Although more theoretical and experimental studies should be performed to determine the mechanism of reduction of radicals using Cp₂TiCl and water, it can be stated that tertiary and hindered radicals are normally reduced via HAT from water in a process mediated by Cp₂Ti^IIICl. Primary and unhindered radicals are normally reduced via hydrolysis of an organometallic alkyl-Ti^IV intermediate [37].

This HAT or protonation mechanism by Cp₂TiCl/D₂O/Mn, compared with the single-electron-transfer conditions using SmI₂/D₂O in the synthesis of α,α-dideuterated alcohols from carboxylic acids, does not require the activation of the organometallic species with base and substoichiometric amounts of Cp₂TiCl can be used.

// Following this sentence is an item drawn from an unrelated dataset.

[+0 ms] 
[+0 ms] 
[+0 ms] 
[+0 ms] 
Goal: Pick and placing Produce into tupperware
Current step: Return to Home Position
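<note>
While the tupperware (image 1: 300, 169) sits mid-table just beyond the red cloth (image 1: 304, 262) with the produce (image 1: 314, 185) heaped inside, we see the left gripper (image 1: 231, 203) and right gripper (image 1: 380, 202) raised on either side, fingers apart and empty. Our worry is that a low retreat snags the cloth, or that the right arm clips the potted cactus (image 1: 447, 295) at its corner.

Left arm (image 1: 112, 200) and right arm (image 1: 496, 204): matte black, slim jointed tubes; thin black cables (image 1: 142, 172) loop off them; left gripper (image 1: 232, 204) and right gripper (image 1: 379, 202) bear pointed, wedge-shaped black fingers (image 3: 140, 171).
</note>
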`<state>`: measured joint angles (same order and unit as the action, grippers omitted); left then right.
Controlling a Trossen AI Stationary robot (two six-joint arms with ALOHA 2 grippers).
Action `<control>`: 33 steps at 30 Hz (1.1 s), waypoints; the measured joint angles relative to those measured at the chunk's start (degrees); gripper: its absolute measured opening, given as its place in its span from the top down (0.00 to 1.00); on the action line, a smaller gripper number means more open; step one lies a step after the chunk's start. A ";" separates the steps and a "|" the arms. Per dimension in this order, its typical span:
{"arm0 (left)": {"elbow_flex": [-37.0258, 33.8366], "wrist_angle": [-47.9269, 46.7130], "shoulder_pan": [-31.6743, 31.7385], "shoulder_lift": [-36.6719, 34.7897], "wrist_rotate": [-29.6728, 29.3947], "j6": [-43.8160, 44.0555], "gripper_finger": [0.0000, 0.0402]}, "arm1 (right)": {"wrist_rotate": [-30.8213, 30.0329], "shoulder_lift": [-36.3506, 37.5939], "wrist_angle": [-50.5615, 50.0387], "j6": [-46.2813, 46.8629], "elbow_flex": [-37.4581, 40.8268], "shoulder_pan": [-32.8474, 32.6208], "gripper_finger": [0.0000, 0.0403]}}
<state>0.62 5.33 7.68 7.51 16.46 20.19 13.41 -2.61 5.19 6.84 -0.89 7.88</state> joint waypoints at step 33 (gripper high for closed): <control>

Deuteration of alkenes/alkynes [14] using Cp₂TiCl/D₂O/Mn and late transition metals (pathway C) was rationalized suggesting that the aqua-complex intermediate could facilitate the DAT from D₂O to the late transition metal to give a metal dideuterated species, which accomplishes the deuteration of alkenes/alkynes.

In any case, apart from mechanistic considerations, the Cp₂TiCl/D₂O/Mn mixture has emerged as an excellent reagent for the deuteration of organic compounds from epoxides [2,27,37], ozonides [29], ketones [31–32], activated halides [30–32], alkenes and alkynes [33]. Several examples are presented in Scheme 3.

Scheme 3.

Examples of deuterations of organic compounds using Cp₂TiCl/D₂O/Mn. ^aSubstoichiometric amount of Cp₂TiCl; D: deuterium incorporation.

The results show that the combination Cp₂TiCl/D₂O/Mn is able to promote and/or catalyze deuteration of organic compounds by reduction or radical cyclization using reagents that are cheap, abundant and environmentally friendly. Certainly, this new methodology of deuteration will contribute to the synthesis of new deuterated organic compounds with applications as internal standards, pharmaceutical drugs and new materials, among others.

Conclusion

In summary, we presented an overview of the Cp₂TiCl/D₂O/Mn combination as an efficient, cheap, selective, and sustainable reagent compatible with different functional groups that mediates the deuteration of organic compounds from epoxides, ozonides, carbonyl compounds, activated halides, alkenes and alkynes, under mild and environmentally safe reaction conditions. We foresee that in the near future other complexes of Ti^III will be used for the deuteration of organic compounds.